She blushes, a rare thing for Beth Knox, looking suddenly very shy and, in some curious way that of course does not exist except in mind and memory, youthful and freshly beautiful again as she had been when they first began courting.
“It’s mutual, my dear,” she says. She returns his kiss youthfully, too, and then, with a little smile at herself for not resisting the urge to become practical again, “Be good today. They expect a lot from you, and you have a lot to give.”
“Hank,” he says with a sudden enthusiasm, almost boyish in his turn, “with you beside me, I can’t be anything else but good. We’ve got a great four years ahead of us. A great four years!”
“Well, we know one thing, anyway,” she says with a chuckle as the first sirens begin below. “It won’t be dull.”

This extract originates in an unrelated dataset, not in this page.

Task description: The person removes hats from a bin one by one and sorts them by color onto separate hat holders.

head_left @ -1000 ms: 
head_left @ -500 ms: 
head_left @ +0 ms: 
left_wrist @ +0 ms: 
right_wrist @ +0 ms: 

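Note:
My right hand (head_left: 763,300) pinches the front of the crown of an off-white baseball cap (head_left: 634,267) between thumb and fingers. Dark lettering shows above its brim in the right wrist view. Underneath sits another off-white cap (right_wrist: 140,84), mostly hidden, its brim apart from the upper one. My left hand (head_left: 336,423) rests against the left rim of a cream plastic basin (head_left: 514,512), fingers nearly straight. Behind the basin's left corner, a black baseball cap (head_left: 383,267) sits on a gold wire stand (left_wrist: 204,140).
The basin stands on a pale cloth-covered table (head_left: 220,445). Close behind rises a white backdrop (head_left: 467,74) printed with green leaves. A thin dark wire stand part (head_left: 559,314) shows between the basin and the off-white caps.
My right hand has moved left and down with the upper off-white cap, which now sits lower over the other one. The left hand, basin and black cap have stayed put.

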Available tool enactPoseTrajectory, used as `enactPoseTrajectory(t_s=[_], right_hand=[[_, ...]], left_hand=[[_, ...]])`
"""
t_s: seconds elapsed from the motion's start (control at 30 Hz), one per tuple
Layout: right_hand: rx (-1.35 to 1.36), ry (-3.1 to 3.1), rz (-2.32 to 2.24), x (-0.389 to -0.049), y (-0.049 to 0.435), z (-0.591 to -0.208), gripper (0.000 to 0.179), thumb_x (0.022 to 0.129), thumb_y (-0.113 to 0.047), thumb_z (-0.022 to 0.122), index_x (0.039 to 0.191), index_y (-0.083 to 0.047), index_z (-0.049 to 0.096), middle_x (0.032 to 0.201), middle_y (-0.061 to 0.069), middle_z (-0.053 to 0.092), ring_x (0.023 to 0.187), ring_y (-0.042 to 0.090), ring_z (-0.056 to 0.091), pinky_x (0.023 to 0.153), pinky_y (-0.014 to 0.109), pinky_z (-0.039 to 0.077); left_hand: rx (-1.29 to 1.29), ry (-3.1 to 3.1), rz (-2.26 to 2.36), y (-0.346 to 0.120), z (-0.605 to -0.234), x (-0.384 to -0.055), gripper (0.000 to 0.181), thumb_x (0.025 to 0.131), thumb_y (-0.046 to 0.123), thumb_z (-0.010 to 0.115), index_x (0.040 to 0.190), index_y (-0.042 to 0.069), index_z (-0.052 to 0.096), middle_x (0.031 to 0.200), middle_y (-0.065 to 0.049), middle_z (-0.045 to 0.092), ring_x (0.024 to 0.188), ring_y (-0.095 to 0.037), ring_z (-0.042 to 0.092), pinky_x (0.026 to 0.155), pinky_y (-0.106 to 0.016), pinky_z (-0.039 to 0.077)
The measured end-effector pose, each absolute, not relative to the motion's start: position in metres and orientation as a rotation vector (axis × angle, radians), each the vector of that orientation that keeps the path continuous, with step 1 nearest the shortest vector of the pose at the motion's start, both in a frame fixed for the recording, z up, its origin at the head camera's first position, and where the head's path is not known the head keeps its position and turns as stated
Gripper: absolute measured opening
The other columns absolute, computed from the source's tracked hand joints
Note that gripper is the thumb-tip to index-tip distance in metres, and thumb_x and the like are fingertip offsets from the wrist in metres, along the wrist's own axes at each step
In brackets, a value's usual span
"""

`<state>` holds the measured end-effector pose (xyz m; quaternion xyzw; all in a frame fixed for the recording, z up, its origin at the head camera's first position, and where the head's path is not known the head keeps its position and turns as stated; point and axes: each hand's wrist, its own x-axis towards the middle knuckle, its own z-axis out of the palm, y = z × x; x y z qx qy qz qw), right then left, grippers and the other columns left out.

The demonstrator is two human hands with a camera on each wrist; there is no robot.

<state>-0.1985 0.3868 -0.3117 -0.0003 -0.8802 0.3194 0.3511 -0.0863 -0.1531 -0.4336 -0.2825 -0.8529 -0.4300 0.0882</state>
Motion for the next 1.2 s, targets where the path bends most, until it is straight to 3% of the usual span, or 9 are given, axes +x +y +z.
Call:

So the hour of acceptance comes bright and hot and clear, and from all the corners of the two cities, all the corners of the nation, the great throng gathers on the Monument Grounds around the stark white obelisk to fatherly George. Krishna Khaleel, the Ambassador of India; Soviet Ambassador Vasily Tashikov and his agricultural/secret police attaché; British Ambassador Lord Maudulayne and Lady Kitty; French Ambassador Raoul Barre and Celestine; and almost all their colleagues of the diplomatic corps, are there. Somewhere in the enormous multitude that laughs and yells and chatters, shoves and pushes and jostles in amiable contest for position, are the brilliant, twisted young blac
k, LeGage Shelby, chairman of Defenders of Equality for You (DEFY); pompous, dough-faced Rufus Kleinfert, Knight Kommander of the Konference on Efforts to Encourage Patriotism (KEEP); and most of their fellow members of NAWAC. (Only Senator Van Ackerman is missing. Whispering now, he is in his fourteenth hour of filibuster against the Administration-backed Bill to Curb Further Acts Against the Public Order and Welfare.)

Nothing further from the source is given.